» **WORK INSTRUCTIONS**: Scan the entries below for the word "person" and copy every line where it turns up.

» **Dataset items**:
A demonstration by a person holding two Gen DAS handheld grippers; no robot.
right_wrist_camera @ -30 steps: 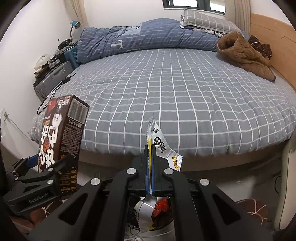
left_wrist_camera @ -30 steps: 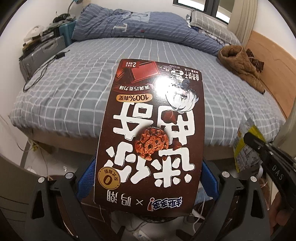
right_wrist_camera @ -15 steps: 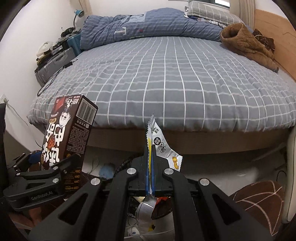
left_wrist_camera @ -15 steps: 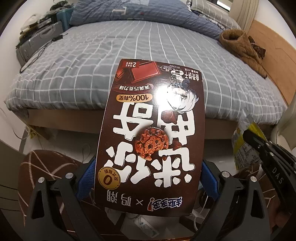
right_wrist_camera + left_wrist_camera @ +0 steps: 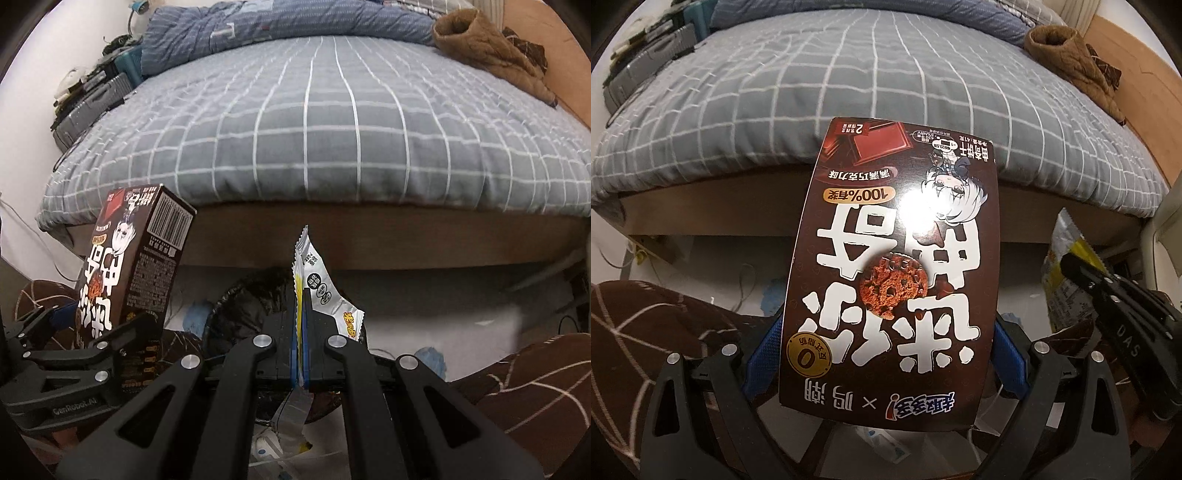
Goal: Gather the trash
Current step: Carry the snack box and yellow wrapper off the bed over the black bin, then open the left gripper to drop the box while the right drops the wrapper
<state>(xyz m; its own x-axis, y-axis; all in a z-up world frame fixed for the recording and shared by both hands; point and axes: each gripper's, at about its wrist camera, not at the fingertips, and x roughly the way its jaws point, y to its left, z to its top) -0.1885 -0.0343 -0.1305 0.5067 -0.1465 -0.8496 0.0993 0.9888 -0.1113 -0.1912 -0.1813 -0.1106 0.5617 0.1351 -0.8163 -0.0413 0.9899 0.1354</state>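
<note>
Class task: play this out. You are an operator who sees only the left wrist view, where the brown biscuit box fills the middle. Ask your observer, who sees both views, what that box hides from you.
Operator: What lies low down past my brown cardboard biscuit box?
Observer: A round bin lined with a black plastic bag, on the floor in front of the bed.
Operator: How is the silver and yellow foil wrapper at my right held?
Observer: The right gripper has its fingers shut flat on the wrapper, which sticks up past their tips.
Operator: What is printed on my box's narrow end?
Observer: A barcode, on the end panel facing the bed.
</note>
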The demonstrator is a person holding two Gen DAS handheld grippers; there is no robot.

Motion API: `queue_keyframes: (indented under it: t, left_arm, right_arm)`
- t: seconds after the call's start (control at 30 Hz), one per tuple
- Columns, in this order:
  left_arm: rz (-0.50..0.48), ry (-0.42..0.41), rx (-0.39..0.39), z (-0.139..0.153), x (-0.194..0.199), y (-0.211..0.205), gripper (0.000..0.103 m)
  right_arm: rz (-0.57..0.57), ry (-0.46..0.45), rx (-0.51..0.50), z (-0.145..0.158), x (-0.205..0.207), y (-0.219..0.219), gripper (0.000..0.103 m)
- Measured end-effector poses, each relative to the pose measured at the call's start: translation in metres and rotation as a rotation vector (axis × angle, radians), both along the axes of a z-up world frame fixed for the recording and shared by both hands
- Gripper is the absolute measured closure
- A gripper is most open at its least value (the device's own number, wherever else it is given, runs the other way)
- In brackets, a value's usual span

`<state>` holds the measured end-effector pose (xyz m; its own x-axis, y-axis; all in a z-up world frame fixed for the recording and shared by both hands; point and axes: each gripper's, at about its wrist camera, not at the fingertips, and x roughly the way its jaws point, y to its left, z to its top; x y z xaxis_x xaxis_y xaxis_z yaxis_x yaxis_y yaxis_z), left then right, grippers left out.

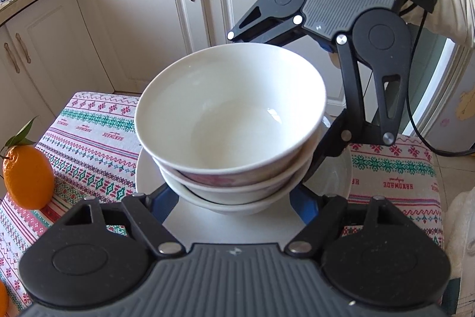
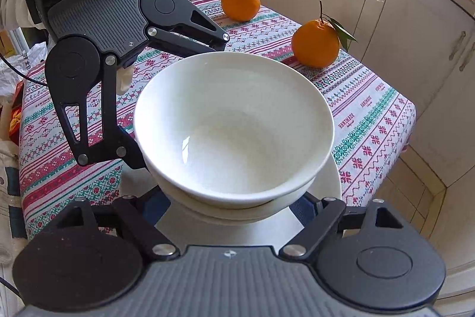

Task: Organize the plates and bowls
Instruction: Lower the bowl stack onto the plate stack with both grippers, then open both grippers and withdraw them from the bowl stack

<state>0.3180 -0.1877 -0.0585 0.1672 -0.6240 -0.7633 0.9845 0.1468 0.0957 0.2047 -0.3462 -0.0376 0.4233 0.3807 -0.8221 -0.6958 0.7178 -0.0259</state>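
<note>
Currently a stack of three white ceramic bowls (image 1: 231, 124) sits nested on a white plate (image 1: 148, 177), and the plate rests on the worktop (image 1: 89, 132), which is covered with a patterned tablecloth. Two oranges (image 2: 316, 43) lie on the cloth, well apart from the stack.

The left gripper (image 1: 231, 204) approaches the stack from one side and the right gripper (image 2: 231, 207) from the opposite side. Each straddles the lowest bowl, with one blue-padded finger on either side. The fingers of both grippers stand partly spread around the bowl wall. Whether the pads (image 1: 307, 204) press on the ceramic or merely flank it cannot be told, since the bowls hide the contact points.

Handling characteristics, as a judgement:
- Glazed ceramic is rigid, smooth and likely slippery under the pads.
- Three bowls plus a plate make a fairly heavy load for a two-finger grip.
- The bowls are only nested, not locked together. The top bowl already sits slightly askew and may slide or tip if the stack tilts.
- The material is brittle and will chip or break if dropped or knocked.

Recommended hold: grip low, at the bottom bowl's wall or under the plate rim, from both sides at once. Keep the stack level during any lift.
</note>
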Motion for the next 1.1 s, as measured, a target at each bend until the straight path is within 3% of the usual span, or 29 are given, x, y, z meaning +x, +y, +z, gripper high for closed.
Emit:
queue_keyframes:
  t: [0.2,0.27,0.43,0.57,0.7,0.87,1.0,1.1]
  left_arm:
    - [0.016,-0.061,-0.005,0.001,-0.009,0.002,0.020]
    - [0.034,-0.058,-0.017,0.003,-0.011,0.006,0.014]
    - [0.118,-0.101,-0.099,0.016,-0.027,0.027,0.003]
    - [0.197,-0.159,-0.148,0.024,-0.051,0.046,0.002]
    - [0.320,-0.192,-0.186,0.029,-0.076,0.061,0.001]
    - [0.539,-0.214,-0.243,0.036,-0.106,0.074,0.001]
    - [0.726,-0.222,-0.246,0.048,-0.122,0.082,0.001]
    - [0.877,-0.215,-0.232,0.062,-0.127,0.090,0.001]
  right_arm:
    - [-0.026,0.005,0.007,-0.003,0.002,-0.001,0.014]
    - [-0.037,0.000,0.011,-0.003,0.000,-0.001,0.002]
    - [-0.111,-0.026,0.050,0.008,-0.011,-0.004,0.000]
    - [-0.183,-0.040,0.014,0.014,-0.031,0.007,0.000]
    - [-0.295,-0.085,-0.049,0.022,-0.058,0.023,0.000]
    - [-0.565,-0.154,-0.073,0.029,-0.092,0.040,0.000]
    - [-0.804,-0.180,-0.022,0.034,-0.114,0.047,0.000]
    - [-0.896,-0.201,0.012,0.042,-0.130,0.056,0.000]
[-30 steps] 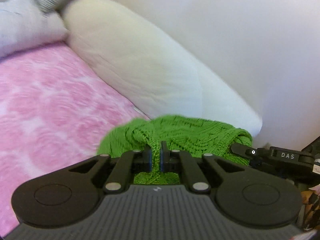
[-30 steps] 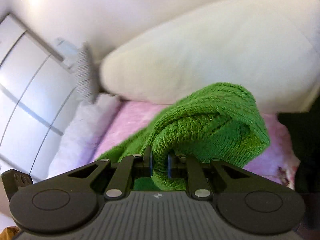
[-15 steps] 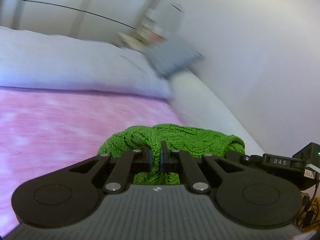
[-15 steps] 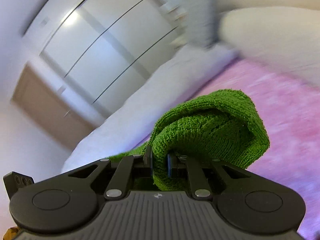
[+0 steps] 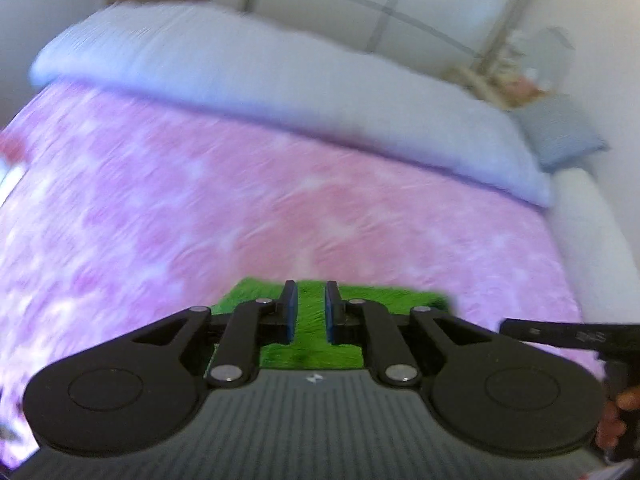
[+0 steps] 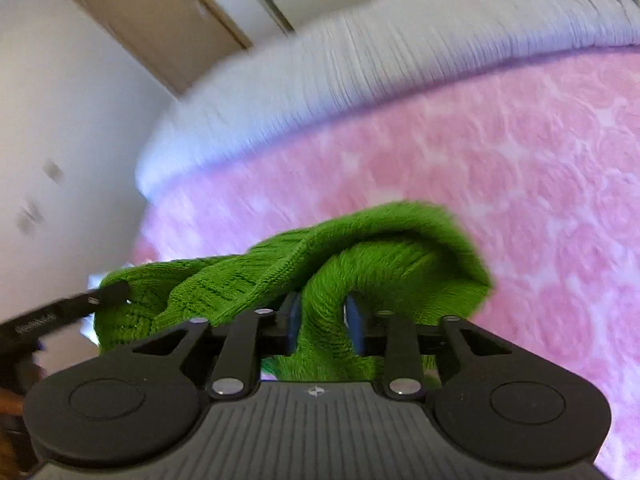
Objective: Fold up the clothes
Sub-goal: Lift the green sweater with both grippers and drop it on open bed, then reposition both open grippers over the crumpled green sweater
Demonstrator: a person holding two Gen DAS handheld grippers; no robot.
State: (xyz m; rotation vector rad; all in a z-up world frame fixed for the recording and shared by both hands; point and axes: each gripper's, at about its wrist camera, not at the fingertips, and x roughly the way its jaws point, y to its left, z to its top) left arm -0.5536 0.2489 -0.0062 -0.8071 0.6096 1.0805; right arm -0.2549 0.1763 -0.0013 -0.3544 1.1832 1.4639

» **FINISHED EXERCISE**:
A demonstration by a person holding two Gen DAS handheld grippers; no robot.
The demonstrator is a person holding two Gen DAS handheld grippers; there is no robot.
Demonstrator: a person holding two Gen DAS handheld grippers; no robot.

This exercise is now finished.